◆ **What this task involves**: The full set of entries needs to be reproduced exactly.

§ §

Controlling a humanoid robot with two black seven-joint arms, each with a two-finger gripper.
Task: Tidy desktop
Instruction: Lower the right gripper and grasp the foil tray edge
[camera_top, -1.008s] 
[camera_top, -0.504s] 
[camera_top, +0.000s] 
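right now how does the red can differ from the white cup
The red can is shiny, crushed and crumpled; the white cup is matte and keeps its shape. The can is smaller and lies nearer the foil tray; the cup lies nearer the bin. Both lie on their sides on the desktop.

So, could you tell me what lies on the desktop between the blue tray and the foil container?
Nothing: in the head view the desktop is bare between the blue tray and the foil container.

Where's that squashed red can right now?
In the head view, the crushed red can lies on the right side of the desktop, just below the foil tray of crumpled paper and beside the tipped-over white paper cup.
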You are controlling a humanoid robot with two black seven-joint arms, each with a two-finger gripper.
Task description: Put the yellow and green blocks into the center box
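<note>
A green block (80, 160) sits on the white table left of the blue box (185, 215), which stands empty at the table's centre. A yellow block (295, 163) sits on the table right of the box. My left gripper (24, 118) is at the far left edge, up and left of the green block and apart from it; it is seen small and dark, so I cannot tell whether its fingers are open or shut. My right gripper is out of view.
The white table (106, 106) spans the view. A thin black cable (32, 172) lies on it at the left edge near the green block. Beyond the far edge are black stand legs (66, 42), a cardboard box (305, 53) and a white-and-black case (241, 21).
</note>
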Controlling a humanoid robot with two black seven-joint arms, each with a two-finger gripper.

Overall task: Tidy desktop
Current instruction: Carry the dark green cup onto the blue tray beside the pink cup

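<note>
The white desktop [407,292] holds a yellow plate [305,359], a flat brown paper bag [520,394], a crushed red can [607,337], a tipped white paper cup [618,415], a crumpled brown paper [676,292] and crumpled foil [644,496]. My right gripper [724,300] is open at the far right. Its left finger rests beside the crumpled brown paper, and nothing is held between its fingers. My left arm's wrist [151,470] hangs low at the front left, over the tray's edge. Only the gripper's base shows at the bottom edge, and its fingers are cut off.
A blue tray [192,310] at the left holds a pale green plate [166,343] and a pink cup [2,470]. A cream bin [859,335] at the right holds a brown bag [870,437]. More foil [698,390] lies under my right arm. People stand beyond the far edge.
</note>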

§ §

◆ **Result**:
Controlling a humanoid robot with two black seven-joint arms, each with a two-finger gripper.
Task: Tidy desktop
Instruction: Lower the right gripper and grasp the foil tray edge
[camera_top, -1.008s] 
[camera_top, -0.504s] 
[camera_top, +0.000s] 
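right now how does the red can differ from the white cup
The red can is shiny, crushed and crumpled; the white cup is matte and keeps its shape. The can is smaller and lies nearer the foil tray; the cup lies nearer the bin. Both lie on their sides on the desktop.

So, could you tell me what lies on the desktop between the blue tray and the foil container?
Nothing: in the head view the desktop is bare between the blue tray and the foil container.

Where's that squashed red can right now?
In the head view, the crushed red can lies on the right side of the desktop, just below the foil tray of crumpled paper and beside the tipped-over white paper cup.
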You are controlling a humanoid robot with two black seven-joint arms, each with a two-finger gripper.
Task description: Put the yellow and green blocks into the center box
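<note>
A green block (80, 160) sits on the white table left of the blue box (185, 215), which stands empty at the table's centre. A yellow block (295, 163) sits on the table right of the box. My left gripper (24, 118) is at the far left edge, up and left of the green block and apart from it; it is seen small and dark, so I cannot tell whether its fingers are open or shut. My right gripper is out of view.
The white table (106, 106) spans the view. A thin black cable (32, 172) lies on it at the left edge near the green block. Beyond the far edge are black stand legs (66, 42), a cardboard box (305, 53) and a white-and-black case (241, 21).
</note>
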Controlling a humanoid robot with two black seven-joint arms, each with a two-finger gripper.

Overall task: Tidy desktop
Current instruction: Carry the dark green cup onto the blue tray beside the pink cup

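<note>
The white desktop [407,292] holds a yellow plate [305,359], a flat brown paper bag [520,394], a crushed red can [607,337], a tipped white paper cup [618,415], a crumpled brown paper [676,292] and crumpled foil [644,496]. My right gripper [724,300] is open at the far right. Its left finger rests beside the crumpled brown paper, and nothing is held between its fingers. My left arm's wrist [151,470] hangs low at the front left, over the tray's edge. Only the gripper's base shows at the bottom edge, and its fingers are cut off.
A blue tray [192,310] at the left holds a pale green plate [166,343] and a pink cup [2,470]. A cream bin [859,335] at the right holds a brown bag [870,437]. More foil [698,390] lies under my right arm. People stand beyond the far edge.
</note>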

This exercise has now been completed.